# Task statement:
Omit every picture. Return all other data as it stands.

# # # # #

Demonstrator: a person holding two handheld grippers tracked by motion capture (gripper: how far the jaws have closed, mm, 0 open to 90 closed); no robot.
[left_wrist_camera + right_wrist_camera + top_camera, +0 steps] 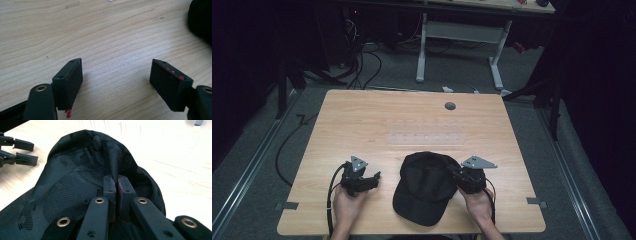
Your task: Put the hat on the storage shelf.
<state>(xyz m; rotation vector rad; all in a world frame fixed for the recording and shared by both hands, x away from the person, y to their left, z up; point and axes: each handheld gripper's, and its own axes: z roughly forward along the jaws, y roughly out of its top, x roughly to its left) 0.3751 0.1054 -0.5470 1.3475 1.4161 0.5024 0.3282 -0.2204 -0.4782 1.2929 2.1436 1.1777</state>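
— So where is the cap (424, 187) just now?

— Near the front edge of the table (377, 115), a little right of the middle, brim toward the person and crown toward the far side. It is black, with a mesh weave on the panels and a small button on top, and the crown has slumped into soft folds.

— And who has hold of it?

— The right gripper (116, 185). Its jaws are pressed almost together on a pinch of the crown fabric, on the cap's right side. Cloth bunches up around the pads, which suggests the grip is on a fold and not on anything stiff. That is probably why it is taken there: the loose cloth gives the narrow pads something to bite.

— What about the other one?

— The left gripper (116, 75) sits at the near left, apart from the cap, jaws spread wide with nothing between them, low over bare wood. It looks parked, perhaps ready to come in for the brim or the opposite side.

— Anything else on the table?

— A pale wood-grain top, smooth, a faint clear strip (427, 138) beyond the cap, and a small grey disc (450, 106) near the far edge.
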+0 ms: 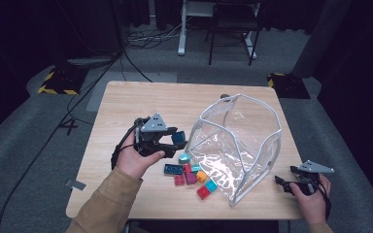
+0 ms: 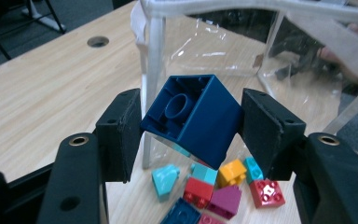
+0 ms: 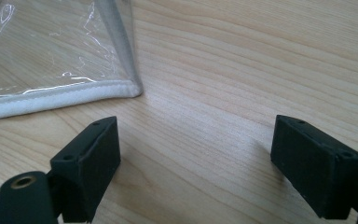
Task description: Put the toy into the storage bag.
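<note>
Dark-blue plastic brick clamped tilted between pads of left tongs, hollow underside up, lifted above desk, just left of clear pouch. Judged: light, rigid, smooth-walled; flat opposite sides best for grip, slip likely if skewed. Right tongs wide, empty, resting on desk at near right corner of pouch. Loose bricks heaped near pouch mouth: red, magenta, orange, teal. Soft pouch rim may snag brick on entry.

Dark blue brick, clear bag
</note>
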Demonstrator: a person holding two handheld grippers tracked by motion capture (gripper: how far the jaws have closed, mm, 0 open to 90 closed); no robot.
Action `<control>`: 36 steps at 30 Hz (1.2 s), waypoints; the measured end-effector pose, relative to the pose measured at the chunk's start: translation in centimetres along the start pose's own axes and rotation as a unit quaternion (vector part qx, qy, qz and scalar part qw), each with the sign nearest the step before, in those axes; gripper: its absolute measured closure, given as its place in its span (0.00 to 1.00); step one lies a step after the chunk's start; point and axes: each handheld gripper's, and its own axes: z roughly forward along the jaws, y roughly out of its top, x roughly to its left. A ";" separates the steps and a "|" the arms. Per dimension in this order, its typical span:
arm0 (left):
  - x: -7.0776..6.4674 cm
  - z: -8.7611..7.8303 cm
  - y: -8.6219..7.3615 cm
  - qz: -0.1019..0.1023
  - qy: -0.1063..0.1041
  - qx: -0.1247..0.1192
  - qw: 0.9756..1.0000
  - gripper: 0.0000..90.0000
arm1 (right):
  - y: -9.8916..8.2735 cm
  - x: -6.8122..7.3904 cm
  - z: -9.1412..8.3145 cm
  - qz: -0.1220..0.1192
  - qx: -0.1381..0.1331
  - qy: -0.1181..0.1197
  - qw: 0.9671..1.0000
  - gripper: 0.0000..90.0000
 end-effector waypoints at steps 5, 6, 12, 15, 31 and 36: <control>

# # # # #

# Solution to this problem:
Demonstrator: a person holding two handheld grippers tracked by motion capture (gripper: how far the jaws have closed, mm, 0 open to 90 closed); no robot.
[left_wrist_camera + right_wrist_camera + top_camera, +0 steps] 
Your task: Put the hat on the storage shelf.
<state>(xyz m; rotation vector rad; all in a world frame fixed for the recording and shared by both hands, x away from the person, y to their left, z up; point and axes: each handheld gripper's, and its own axes: z roughly forward along the jaws, y roughly out of its top, x roughly to its left) 0.3751 0.1054 -0.5470 1.3475 1.4161 0.5024 0.3282 -0.2204 -0.4782 1.2929 2.1436 1.1777</state>
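— So where is the cap (424, 187) just now?

— Near the front edge of the table (377, 115), a little right of the middle, brim toward the person and crown toward the far side. It is black, with a mesh weave on the panels and a small button on top, and the crown has slumped into soft folds.

— And who has hold of it?

— The right gripper (116, 185). Its jaws are pressed almost together on a pinch of the crown fabric, on the cap's right side. Cloth bunches up around the pads, which suggests the grip is on a fold and not on anything stiff. That is probably why it is taken there: the loose cloth gives the narrow pads something to bite.

— What about the other one?

— The left gripper (116, 75) sits at the near left, apart from the cap, jaws spread wide with nothing between them, low over bare wood. It looks parked, perhaps ready to come in for the brim or the opposite side.

— Anything else on the table?

— A pale wood-grain top, smooth, a faint clear strip (427, 138) beyond the cap, and a small grey disc (450, 106) near the far edge.
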+0 ms: 
+0 ms: 
+0 ms: 
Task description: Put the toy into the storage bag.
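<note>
Dark-blue plastic brick clamped tilted between pads of left tongs, hollow underside up, lifted above desk, just left of clear pouch. Judged: light, rigid, smooth-walled; flat opposite sides best for grip, slip likely if skewed. Right tongs wide, empty, resting on desk at near right corner of pouch. Loose bricks heaped near pouch mouth: red, magenta, orange, teal. Soft pouch rim may snag brick on entry.

Dark blue brick, clear bag
</note>
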Demonstrator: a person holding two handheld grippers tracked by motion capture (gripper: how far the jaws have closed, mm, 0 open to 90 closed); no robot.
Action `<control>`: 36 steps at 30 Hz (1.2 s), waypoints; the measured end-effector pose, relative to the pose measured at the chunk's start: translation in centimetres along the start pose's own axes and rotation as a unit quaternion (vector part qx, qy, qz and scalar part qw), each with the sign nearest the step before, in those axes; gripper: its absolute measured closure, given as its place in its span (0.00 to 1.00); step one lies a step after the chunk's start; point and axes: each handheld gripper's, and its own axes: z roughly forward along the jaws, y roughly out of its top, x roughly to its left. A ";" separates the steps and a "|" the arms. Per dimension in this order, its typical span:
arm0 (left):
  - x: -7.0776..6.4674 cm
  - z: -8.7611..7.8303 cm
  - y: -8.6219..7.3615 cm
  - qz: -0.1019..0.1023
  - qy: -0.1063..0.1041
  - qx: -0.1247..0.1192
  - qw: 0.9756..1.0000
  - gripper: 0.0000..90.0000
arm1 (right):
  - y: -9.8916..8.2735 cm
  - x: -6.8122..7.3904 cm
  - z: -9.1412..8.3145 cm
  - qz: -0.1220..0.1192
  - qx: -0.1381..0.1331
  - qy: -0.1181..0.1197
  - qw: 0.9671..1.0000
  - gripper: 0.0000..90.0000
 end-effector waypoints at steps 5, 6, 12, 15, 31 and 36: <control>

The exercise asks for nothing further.